**Brief**
Would you print the data below exactly, leaving out every picture?

**Data segment**
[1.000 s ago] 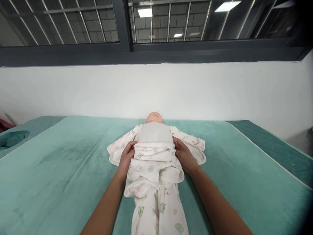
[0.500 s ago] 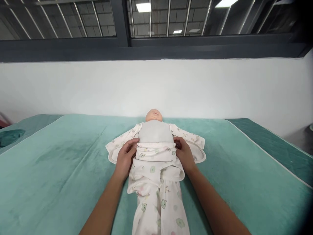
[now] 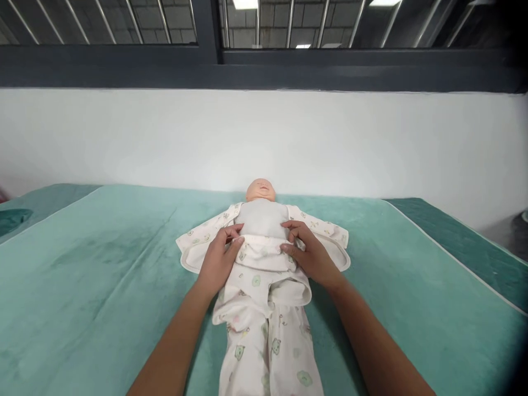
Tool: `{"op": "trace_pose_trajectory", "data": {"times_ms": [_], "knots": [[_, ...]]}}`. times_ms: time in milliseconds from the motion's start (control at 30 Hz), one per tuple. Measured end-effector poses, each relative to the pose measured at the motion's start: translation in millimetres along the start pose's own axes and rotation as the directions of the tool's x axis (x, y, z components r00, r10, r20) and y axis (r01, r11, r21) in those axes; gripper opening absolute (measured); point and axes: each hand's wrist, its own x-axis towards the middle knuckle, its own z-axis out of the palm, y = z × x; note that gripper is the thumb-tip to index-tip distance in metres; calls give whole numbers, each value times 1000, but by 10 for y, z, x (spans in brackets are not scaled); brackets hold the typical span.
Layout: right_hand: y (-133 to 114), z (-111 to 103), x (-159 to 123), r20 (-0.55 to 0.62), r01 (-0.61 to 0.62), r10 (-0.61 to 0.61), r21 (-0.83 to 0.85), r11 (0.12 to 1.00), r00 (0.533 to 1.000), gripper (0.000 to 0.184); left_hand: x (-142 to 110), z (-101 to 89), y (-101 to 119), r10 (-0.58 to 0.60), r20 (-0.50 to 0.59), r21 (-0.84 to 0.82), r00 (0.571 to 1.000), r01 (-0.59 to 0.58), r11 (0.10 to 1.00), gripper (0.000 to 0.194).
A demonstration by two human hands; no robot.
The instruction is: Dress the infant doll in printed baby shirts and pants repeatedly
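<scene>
A baby doll [image 3: 260,190] lies on its back, its grey cloth torso [image 3: 263,216] bare at the chest. Its white printed top [image 3: 206,226] is spread open, with both sleeves out to the sides. White printed baby trousers [image 3: 251,352] cover the legs, and a waistband [image 3: 262,246] of matching cloth crosses the belly. My left hand [image 3: 220,256] pinches the waistband's upper edge at the left, thumb in front. On the opposite side my right hand [image 3: 309,253] has thumb and fingers around the same edge. A loose cloth flap [image 3: 256,283] hangs below the waistband.
A green padded cover [image 3: 124,264] lies under the doll, with darker green strips [image 3: 454,234] at the sides. Behind it rises a white wall [image 3: 264,137] below a dark window frame [image 3: 264,74]. A dark object [image 3: 520,228] is partly visible at the right edge.
Both hands have moved inward from the waist's sides onto the front of the waistband, fingertips nearer each other. The view has tipped slightly downward.
</scene>
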Motion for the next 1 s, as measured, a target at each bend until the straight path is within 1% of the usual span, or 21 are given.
{"op": "trace_pose_trajectory", "data": {"times_ms": [67, 133, 167, 233, 300, 333, 367, 400, 467, 500, 533, 567, 633, 733, 800, 833, 867, 933, 1000], "knots": [[29, 15, 109, -29, 8, -10, -47, 999, 1000, 16, 139, 31, -35, -8, -77, 54, 997, 12, 998, 17], [88, 34, 270, -89, -41, 28, -147, 988, 996, 19, 326, 63, -92, -8, -133, 111, 991, 23, 994, 19], [127, 44, 363, -119, -82, 59, -201, 976, 991, 21, 423, 80, -125, -17, -142, 117, 990, 34, 993, 20], [217, 66, 544, -166, -151, 110, -258, 954, 980, 24, 589, 108, -189, -73, -126, 63, 989, 81, 995, 22], [307, 83, 684, -194, -166, 123, -227, 960, 973, 23, 692, 118, -232, -138, -112, -3, 984, 139, 990, 23], [345, 88, 729, -207, -147, 104, -204, 968, 973, 23, 717, 113, -240, -148, -104, -6, 984, 148, 989, 23], [379, 87, 759, -212, -107, 65, -196, 975, 975, 22, 729, 103, -239, -132, -88, 13, 987, 133, 991, 23], [406, 81, 775, -202, -55, 12, -208, 977, 979, 20, 733, 87, -230, -91, -63, 55, 994, 94, 994, 23], [441, 53, 782, -131, 57, -94, -266, 962, 987, 20, 738, 52, -204, 39, 4, 171, 999, -39, 984, 21], [452, 36, 782, -83, 96, -125, -291, 952, 989, 21, 747, 35, -196, 101, 37, 221, 994, -107, 969, 19], [459, 18, 784, -35, 118, -136, -310, 943, 990, 24, 763, 22, -197, 144, 59, 258, 988, -154, 954, 17], [464, 4, 791, 3, 124, -130, -324, 938, 992, 27, 787, 12, -207, 160, 67, 289, 985, -173, 942, 16], [472, -11, 825, 34, 110, -105, -359, 927, 994, 29, 848, 2, -248, 120, 56, 338, 991, -132, 932, 14], [492, -6, 924, -18, 40, -55, -484, 874, 998, 30, 923, -10, -303, 5, -2, 340, 1000, -4, 941, 20], [518, 4, 996, -63, -18, -20, -555, 832, 998, 30, 925, -29, -291, -34, 19, 286, 999, 27, 958, 28], [532, 7, 1023, -78, -39, -6, -567, 823, 997, 30, 911, -43, -269, -44, 57, 251, 997, 28, 968, 32], [547, 9, 1040, -88, -53, 4, -559, 827, 996, 31, 890, -59, -242, -49, 105, 214, 993, 25, 976, 33], [571, 7, 1041, -94, -53, 8, -488, 871, 996, 30, 847, -94, -184, -46, 181, 142, 982, 20, 990, 31], [579, -3, 1010, -66, -21, -4, -375, 927, 998, 29, 826, -120, -155, -34, 215, 94, 976, 14, 995, 29]]}}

**Task solution**
[1.000 s ago] 
[0.500 s ago] 
[now] 
Tool: `{"op": "trace_pose_trajectory", "data": {"times_ms": [_], "knots": [[_, ...]]}}`. times_ms: time in milliseconds from the motion's start (control at 30 Hz), one per tuple. Measured end-effector poses, each relative to the pose measured at the motion's start: translation in millimetres along the start pose's own axes and rotation as the directions of the tool's x axis (x, y, z components r00, r10, r20) and y axis (r01, r11, r21) in those axes; gripper opening absolute (measured); point and axes: each hand's wrist, its own x-axis towards the middle knuckle, its own z-axis out of the palm, y = z × x; note that gripper is the thumb-tip to index-tip distance in metres; calls give whole numbers, each value times 1000, but by 10 for y, z, x (spans in brackets are not scaled); brackets hold the typical span.
Layout: right_hand: y (-133 to 114), z (-111 to 103), x (-159 to 123), r20 (-0.55 to 0.62), r01 (-0.61 to 0.62), r10 (-0.61 to 0.61), r21 (-0.83 to 0.85), r11 (0.12 to 1.00), r00 (0.533 to 1.000), gripper (0.000 to 0.184); left_hand: x (-142 to 110), z (-101 to 89), y (-101 to 119), r10 (-0.58 to 0.60), r20 (-0.50 to 0.59), r21 (-0.84 to 0.82), r00 (0.571 to 1.000), r01 (-0.59 to 0.58), r11 (0.10 to 1.00), gripper (0.000 to 0.194).
A demonstration by two human hands; no robot.
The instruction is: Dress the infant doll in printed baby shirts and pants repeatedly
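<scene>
A baby doll [image 3: 260,190] lies on its back, its grey cloth torso [image 3: 263,216] bare at the chest. Its white printed top [image 3: 206,226] is spread open, with both sleeves out to the sides. White printed baby trousers [image 3: 251,352] cover the legs, and a waistband [image 3: 262,246] of matching cloth crosses the belly. My left hand [image 3: 220,256] pinches the waistband's upper edge at the left, thumb in front. On the opposite side my right hand [image 3: 309,253] has thumb and fingers around the same edge. A loose cloth flap [image 3: 256,283] hangs below the waistband.
A green padded cover [image 3: 124,264] lies under the doll, with darker green strips [image 3: 454,234] at the sides. Behind it rises a white wall [image 3: 264,137] below a dark window frame [image 3: 264,74]. A dark object [image 3: 520,228] is partly visible at the right edge.
Both hands have moved inward from the waist's sides onto the front of the waistband, fingertips nearer each other. The view has tipped slightly downward.
</scene>
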Motion for the next 1 s, as measured, a target at each bend until the straight path is within 1% of the usual span, or 21 are given.
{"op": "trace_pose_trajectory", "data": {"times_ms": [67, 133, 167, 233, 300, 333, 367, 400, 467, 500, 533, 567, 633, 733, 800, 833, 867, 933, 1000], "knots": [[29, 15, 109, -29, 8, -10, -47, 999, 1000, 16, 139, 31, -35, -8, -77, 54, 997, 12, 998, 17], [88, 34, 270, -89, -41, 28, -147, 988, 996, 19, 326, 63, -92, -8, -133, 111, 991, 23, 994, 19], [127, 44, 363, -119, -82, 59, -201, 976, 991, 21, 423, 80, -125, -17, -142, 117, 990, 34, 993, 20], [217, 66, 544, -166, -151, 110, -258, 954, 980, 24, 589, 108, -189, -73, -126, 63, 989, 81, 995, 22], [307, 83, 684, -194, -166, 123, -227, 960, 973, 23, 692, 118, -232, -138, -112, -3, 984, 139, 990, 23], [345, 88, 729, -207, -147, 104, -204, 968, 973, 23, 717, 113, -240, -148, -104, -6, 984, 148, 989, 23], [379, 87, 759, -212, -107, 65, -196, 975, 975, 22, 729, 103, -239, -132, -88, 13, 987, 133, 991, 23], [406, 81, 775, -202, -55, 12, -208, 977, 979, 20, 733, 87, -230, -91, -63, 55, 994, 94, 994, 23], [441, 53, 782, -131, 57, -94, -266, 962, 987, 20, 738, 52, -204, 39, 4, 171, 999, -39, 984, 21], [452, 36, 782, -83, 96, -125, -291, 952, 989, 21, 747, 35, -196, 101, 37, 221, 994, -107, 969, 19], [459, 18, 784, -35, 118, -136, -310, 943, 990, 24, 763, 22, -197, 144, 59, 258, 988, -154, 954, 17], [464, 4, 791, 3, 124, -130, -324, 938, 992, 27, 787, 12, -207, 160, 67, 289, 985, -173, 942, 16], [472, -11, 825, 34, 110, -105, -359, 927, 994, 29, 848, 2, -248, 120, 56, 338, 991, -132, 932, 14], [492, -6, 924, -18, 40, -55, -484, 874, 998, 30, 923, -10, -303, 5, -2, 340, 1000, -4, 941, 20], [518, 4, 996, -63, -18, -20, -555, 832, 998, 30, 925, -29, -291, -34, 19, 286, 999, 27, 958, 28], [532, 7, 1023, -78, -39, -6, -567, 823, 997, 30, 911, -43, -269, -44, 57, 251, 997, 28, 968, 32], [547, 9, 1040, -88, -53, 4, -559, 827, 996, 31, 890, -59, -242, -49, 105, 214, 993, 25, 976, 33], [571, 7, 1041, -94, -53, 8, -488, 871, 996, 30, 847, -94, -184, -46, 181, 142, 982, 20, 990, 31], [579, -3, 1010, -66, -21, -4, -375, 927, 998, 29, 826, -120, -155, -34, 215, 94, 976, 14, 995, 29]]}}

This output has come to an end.